Tapi wacana sufistik menawarkan keindahan tafsir yang lain: “Di neraka tak ada api… sebab apinya sudah dibawa oleh masing2 orang untuk membakar dirinya sendiri.” Hah, betapa jauhnya cara memahami kedua anasir agama di atas. Yang satu membakar dan kelihatan membara; yang kedua sejuk dan terasa menyentuh di pedalaman jiwa.

Kita membutuhkan yang kedua ini untuk bisa menerangi golak hidup yang kian tak keruan saat ini. Wacana sufistik mengajak orang untuk kembali kepada dirinya, kepada pedalaman jiwanya. Ia menyentuh akal hati seorang insan dan bukan sekadarwadak-raganya sebagaimana yang ternisbah dalam praktik agama yang lazim.

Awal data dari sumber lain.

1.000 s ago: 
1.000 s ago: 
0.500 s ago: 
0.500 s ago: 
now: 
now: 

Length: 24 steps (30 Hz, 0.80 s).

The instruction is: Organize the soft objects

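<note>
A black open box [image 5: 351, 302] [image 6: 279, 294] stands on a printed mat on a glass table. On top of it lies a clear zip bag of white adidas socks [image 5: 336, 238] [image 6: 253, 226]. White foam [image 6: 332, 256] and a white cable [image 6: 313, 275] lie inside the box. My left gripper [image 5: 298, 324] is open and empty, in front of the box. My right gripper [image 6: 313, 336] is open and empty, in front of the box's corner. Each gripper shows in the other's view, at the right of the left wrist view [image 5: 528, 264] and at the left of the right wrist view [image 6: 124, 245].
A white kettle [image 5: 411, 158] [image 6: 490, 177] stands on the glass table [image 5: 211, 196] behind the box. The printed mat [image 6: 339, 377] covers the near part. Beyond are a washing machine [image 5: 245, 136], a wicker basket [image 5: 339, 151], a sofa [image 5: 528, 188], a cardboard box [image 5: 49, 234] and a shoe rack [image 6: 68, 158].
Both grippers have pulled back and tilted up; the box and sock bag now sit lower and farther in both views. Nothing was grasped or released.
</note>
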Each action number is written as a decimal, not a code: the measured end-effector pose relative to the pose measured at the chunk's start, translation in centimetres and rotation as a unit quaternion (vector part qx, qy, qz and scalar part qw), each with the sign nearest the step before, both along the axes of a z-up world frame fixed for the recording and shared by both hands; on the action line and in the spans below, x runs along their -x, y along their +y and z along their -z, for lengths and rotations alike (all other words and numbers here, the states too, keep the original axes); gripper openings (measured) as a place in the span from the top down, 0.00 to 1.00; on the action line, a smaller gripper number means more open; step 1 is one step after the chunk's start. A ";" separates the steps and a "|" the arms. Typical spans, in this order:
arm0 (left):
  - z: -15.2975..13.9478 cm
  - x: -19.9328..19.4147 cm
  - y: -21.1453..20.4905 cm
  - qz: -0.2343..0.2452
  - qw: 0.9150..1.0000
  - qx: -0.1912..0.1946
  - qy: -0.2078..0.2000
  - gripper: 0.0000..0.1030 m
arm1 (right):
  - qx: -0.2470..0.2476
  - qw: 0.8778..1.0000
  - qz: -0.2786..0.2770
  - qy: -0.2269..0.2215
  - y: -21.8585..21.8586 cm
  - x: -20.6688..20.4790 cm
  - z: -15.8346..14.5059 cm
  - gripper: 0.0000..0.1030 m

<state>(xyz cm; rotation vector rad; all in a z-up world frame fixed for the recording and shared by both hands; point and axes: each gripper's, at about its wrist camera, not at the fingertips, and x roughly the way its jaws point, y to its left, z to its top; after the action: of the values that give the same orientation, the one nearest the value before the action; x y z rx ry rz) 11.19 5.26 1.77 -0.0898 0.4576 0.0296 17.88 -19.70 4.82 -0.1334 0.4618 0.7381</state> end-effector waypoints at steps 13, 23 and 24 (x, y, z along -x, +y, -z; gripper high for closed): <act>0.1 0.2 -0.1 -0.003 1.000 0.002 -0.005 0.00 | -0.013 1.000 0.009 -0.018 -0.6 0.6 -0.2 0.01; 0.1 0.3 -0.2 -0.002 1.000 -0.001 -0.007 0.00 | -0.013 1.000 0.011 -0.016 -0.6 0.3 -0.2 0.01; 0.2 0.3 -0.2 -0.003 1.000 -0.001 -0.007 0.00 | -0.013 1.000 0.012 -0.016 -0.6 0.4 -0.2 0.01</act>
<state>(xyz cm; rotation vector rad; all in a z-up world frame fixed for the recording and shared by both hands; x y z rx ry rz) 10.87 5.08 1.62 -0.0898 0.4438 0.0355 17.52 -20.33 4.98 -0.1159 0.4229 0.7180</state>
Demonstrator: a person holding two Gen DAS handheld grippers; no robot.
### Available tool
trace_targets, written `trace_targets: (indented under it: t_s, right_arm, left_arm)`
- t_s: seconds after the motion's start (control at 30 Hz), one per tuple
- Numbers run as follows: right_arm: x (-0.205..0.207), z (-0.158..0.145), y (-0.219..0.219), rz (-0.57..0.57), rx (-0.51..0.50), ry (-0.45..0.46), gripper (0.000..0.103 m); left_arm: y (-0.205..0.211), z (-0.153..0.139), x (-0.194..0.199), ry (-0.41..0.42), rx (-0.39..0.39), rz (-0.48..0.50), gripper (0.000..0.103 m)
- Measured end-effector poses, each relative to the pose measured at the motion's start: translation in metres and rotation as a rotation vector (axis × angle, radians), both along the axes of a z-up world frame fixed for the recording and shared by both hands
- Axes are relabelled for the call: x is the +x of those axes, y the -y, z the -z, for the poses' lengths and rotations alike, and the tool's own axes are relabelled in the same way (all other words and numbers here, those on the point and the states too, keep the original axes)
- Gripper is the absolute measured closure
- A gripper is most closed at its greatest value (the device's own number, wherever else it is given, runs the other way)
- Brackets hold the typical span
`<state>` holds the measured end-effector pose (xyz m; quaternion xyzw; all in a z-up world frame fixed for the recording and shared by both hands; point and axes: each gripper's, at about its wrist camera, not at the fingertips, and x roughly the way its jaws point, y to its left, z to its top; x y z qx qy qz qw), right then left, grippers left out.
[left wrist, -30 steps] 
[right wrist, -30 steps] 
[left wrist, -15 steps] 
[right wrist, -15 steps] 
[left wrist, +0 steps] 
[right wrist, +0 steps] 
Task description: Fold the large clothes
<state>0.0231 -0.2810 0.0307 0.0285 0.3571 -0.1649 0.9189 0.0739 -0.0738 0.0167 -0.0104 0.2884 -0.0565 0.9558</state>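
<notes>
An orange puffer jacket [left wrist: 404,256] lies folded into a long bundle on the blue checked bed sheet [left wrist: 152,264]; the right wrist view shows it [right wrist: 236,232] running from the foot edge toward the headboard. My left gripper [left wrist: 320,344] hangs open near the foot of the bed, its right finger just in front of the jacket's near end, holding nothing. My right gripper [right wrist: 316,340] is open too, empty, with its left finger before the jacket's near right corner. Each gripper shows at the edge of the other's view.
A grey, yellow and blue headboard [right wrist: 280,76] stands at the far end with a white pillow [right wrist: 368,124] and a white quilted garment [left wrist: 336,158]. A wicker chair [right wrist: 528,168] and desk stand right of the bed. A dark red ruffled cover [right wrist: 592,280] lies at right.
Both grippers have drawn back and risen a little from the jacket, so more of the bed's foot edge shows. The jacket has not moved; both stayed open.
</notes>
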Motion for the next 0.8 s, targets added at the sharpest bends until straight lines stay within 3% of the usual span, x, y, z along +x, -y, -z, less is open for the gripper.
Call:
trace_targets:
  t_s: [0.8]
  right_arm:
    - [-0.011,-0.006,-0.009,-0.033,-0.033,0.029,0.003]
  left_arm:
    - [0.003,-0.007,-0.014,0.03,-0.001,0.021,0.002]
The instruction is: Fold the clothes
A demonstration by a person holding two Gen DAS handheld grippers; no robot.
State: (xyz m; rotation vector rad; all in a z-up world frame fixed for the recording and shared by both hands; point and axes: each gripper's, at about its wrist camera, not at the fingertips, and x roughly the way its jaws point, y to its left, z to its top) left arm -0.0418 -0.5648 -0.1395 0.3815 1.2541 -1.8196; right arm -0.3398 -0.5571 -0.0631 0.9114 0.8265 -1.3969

Sufi tak berkompeten untuk “menghajar” para pendosa yang dicap dina dengan serentetan celaan, gertakan, dan dakwaan, melainkan “mengajar” dan turut mendoakan mereka agar selalu mendapat percik cahaya kebajikan (hidayah) dari Allah–sekerak apa pun dosa yang telah ia perbuat.